Treatment of (η⁵-C₅Me₅)(PMe₃)IrH₂ (1) with tert-butyllithium gives (η⁵-C₅Me₅)(PMe₃)Ir(H)(Li) (2) as a bright yellow solid. NMR evidence indicates that the lithium iridate 2 is aggregated in benzene, is converted to a single symmetrical species in THF, and is present as a dimer in DME. Treatment of 2 with 3,3-dimethylbutane trifluoromethanesulfonate-1,2-syn-d₂ (3-syn-d₂) gave the alkylated hydridoiridium complex 4a-anti-d₂, which was converted to the corresponding chloride Cp*(PMe₃)Ir(CHDCHDCMe₃)(Cl) (4c-anti-d₂) by treatment with CCl₄. Analysis of this material by NMR spectroscopy showed that it was contaminated with ≤15% syn isomer.
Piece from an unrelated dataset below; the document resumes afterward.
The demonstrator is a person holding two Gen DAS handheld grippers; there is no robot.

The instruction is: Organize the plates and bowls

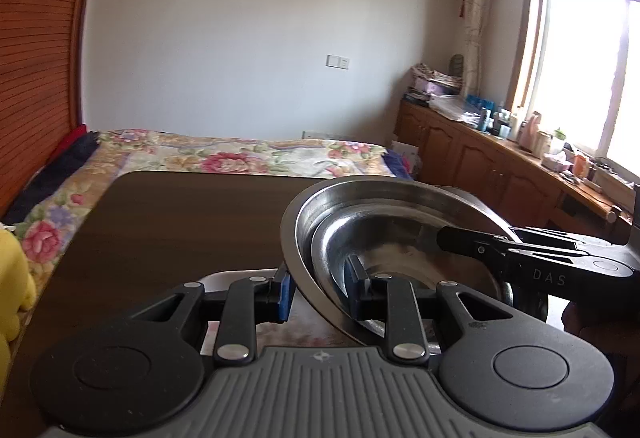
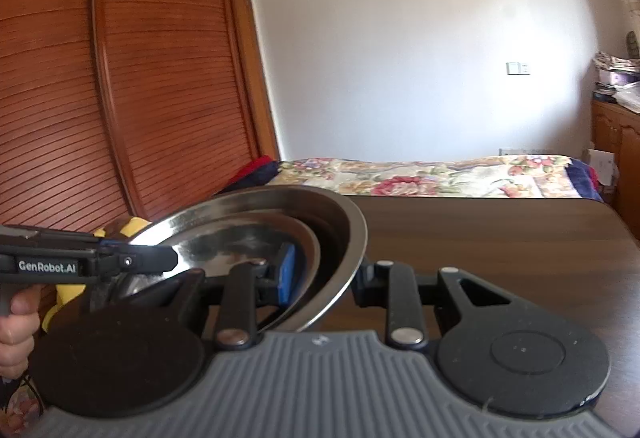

The alkylation therefore proceeds with predominant inversion of configuration at carbon, indicating that the major pathway is an S_N2 displacement and not an outer-sphere electron-transfer reaction. Protonation studies carried out on iridate 2 with organic acids of varying pK_a allowed us to estimate that the pK_a of the dihydride 1 falls in the range 38−41, making it less acidic than DMSO and more acidic than toluene. This represents the least acidic transition metal hydride whose pK_a has been quantitatively estimated. Treatment of 2 with main group electrophiles allowed the preparation of several other hydridoiridium derivatives, including Cp*(PMe₃)Ir(SnPh₃)(H) (5a), Cp*(PMe₃)Ir(SnMe₃)(H) (5b), and Cp*(PMe₃)Ir(BR₂)(H) (6a, R = F; 6b, R = Ph). Reaction of 2 with acid chlorides and anhydrides leads to acyl hydrides Cp*(PMe₃)Ir(COR)(H), and fluorocarbons also react, giving products such as Cp*(PMe₃)Ir(C₆F₅)(H) in the case of hexafluorobenzene as the electrophile.